I was running a little late, and turned the corner by the carrier pier just at 0755. Just in time for morning colors.
[..]
Now this sort of thing either warms your heart or it does not. But it is one of those small ceremonies that is so very commonplace, yet means so much to me. It has gone on in precisely the same way for over 225 years, day after day. It forms a direct link to the earliest days of our Republic, and a link as well to the unbroken chain of Sailors that have served our country so honorably for all of that time a sturdy chain that has never yet let the Republic down.

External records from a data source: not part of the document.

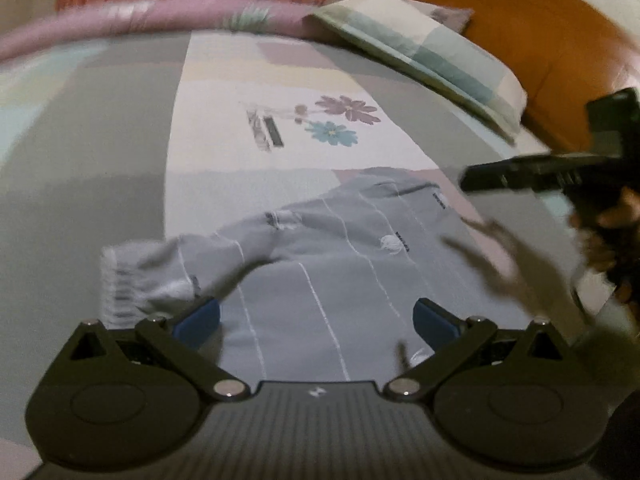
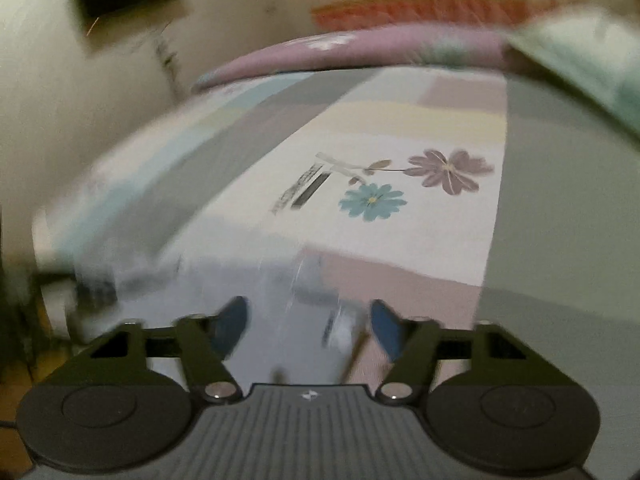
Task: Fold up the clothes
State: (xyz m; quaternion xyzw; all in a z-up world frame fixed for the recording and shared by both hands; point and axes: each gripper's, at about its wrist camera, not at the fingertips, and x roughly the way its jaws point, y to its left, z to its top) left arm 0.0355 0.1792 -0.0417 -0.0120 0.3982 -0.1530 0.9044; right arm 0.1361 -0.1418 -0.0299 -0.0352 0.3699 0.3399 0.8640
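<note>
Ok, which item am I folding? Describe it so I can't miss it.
Start from the bed sheet with its white centre strip and two printed flowers. Just below them lies the grey garment, spread flat. Unlike the checked pillow, it has thin white vertical stripes and a ribbed cuff.

patchwork pillow [image 1: 432, 52] lies on the flower-printed bedsheet [image 1: 280, 92].
</note>
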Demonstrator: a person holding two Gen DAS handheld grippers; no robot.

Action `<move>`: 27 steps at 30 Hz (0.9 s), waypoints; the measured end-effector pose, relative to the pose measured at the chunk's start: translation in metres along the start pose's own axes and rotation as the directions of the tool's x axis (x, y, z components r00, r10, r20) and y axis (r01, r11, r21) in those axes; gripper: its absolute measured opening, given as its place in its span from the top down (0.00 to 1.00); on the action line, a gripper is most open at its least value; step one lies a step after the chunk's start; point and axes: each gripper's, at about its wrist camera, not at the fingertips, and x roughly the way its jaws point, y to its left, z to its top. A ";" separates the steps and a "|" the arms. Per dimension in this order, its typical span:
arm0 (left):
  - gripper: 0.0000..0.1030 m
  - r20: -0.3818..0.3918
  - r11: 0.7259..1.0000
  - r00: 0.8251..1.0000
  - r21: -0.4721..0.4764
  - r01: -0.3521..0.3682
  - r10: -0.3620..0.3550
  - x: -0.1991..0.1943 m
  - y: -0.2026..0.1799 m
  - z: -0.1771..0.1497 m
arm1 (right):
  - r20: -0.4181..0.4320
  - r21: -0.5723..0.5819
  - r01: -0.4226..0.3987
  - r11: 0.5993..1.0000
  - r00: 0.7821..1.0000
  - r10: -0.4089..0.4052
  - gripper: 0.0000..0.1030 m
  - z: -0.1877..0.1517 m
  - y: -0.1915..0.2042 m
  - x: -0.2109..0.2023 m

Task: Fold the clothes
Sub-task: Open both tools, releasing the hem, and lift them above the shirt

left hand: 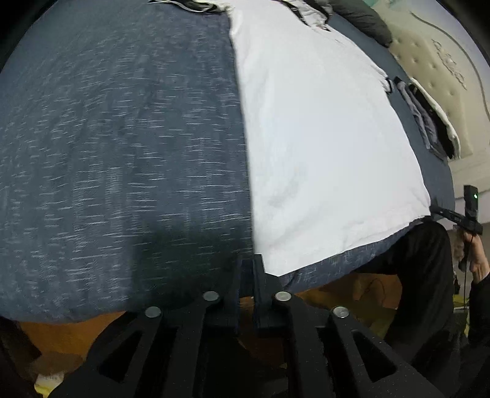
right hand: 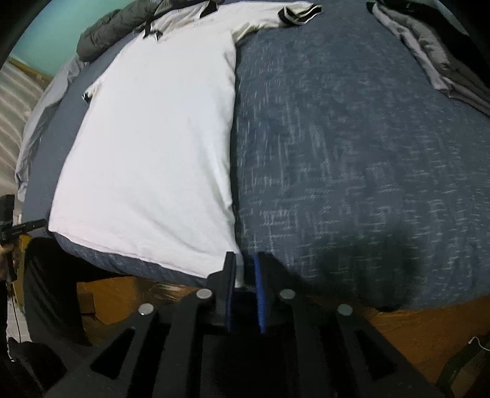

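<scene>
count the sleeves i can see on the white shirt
2: one sleeve with a dark cuff lies spread out at the far right of the white shirt; the other is at its left edge, mostly tucked under.

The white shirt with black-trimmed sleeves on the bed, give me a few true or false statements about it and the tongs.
1. The white shirt with black-trimmed sleeves lies spread flat on the dark blue flecked bedspread. True.
2. The right tongs have a bottom corner of the shirt's hem between their fingers. True.
3. The shirt is already folded into a small square. False: it lies at full length, one sleeve stretched out sideways.
4. The left tongs are at the shirt's collar. False: they are at the hem edge, nearest the camera.
5. Folded grey clothes lie further along the bed. True.
</scene>
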 end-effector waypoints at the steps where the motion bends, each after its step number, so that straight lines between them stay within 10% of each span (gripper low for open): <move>1: 0.87 0.006 1.000 1.000 -0.003 -0.005 0.005 -0.004 -0.001 0.004 | 0.017 0.008 -0.012 1.000 1.000 0.012 0.83 0.003 -0.002 -0.006; 6: 0.70 0.106 0.999 0.994 -0.039 -0.001 0.005 -0.030 0.007 0.044 | 0.106 0.047 -0.048 0.998 0.993 0.043 0.70 0.031 -0.009 -0.027; 27: 0.67 0.351 0.977 0.936 -0.196 0.087 -0.013 0.029 0.039 0.241 | 0.299 0.254 -0.281 0.926 0.933 0.201 0.54 0.178 -0.046 0.014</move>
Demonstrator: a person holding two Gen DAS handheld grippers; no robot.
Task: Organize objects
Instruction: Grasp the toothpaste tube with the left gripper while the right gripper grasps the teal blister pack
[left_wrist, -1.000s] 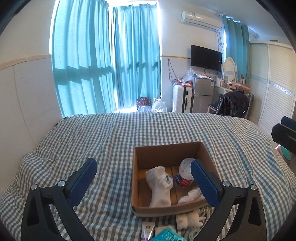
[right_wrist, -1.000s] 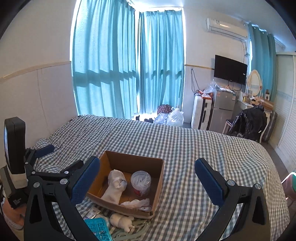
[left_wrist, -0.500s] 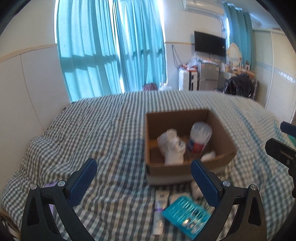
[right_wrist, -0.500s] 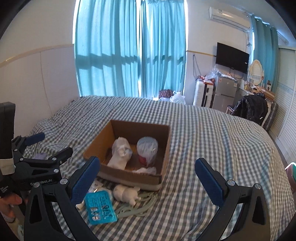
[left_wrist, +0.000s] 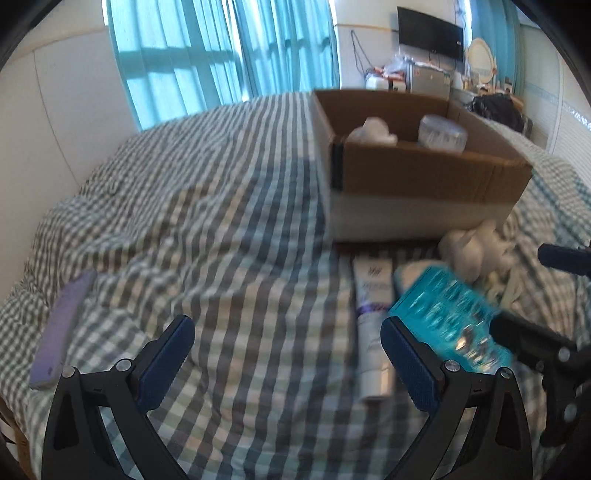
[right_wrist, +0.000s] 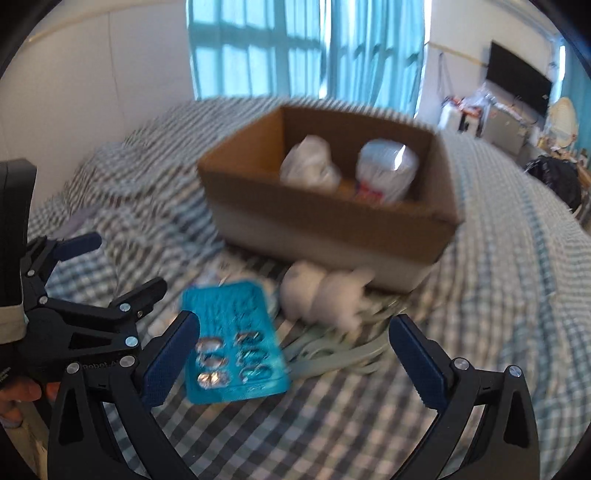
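While both grippers hang low over the checked bed (left_wrist: 229, 206), the left gripper (left_wrist: 286, 363) has its fingers wide apart and empty, and the right gripper (right_wrist: 295, 358) likewise holds nothing, fingers spread. Just ahead of the right fingers lies a teal blister pack (right_wrist: 232, 339), beside its left finger; beyond it a white plush toy (right_wrist: 325, 295) rests against the cardboard box (right_wrist: 325, 221). Inside the box sit a white bundle (right_wrist: 310, 162) and a clear round container (right_wrist: 388, 170). Ahead of the left gripper's right finger lies a white tube (left_wrist: 371, 314), touching the blister pack. Pale hangers (right_wrist: 332, 354) lie under the toy.
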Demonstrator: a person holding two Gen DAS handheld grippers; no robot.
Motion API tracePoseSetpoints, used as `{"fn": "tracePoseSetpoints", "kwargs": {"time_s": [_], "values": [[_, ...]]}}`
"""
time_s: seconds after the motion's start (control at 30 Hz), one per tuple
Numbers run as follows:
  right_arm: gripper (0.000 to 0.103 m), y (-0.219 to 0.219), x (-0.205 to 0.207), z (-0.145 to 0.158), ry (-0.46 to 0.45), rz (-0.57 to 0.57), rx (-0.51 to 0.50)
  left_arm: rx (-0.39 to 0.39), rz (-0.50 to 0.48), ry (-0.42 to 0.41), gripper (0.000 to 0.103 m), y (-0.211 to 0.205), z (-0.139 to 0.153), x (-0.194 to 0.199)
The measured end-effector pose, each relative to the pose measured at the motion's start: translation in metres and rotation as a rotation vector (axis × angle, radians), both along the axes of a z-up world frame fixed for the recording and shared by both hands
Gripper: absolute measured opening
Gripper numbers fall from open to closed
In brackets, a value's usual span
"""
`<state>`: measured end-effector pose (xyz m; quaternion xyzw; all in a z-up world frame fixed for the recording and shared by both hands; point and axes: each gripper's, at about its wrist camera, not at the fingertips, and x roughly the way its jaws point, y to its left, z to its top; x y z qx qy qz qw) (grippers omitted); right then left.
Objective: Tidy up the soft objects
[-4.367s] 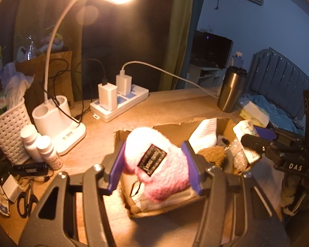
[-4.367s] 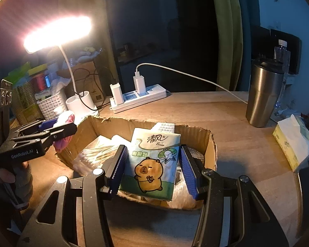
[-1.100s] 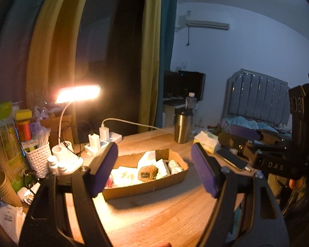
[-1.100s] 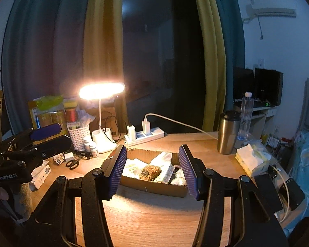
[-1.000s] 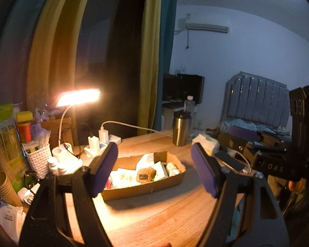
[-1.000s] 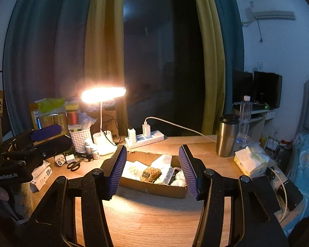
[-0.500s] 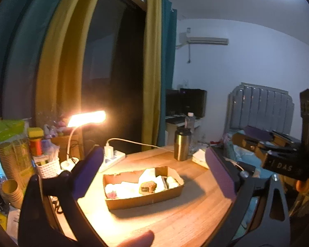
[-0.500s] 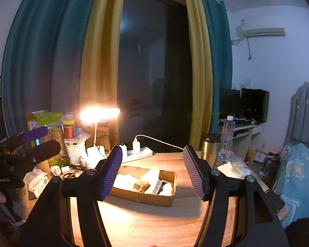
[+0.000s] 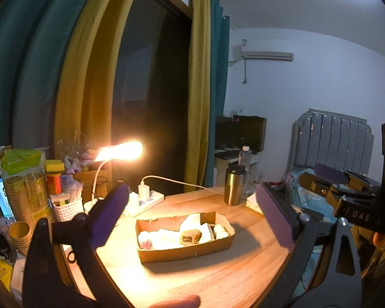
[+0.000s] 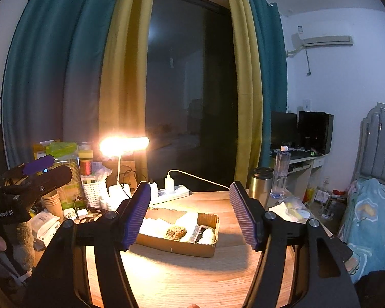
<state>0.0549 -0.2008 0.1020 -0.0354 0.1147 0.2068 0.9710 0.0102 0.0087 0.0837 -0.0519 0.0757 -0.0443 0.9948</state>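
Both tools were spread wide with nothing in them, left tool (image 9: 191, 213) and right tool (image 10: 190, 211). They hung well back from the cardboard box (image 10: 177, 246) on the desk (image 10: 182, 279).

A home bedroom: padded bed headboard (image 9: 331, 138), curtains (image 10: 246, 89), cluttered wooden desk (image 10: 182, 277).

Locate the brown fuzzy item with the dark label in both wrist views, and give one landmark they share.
Left wrist: the brown fuzzy item lies in the cardboard box, centre-right, between the open fingers.
Right wrist: the same item lies mid-box, lower centre.
Shared landmark: the steel tumbler, behind and right of the box.
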Motion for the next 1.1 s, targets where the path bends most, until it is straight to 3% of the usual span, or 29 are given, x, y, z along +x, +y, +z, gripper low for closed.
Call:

The oldest, most grizzled Master Chief, up on that flight deck, watching the color ceremony with a gimlet eye and brass in his voice, a veteran of two desert wars and perhaps Vietnam was once a seaman recruit. His leading chief had fought in Korea, and perhaps as well in World War II. That chief as a seaman served with a man who had sailed around the world in the Great White Fleet. His chief had sailed up the Mississippi at full speed, damning the torpedoes. And so on, back to the infant Navy of 1775, the fighting men who sailed with John Paul Jones, and David Farragut and Hopkins who first flew that Navy jack, and by flying it meant to clear the decks and prime the guns for combat. These are our fathers and our grandfathers. [Neptunus Rex]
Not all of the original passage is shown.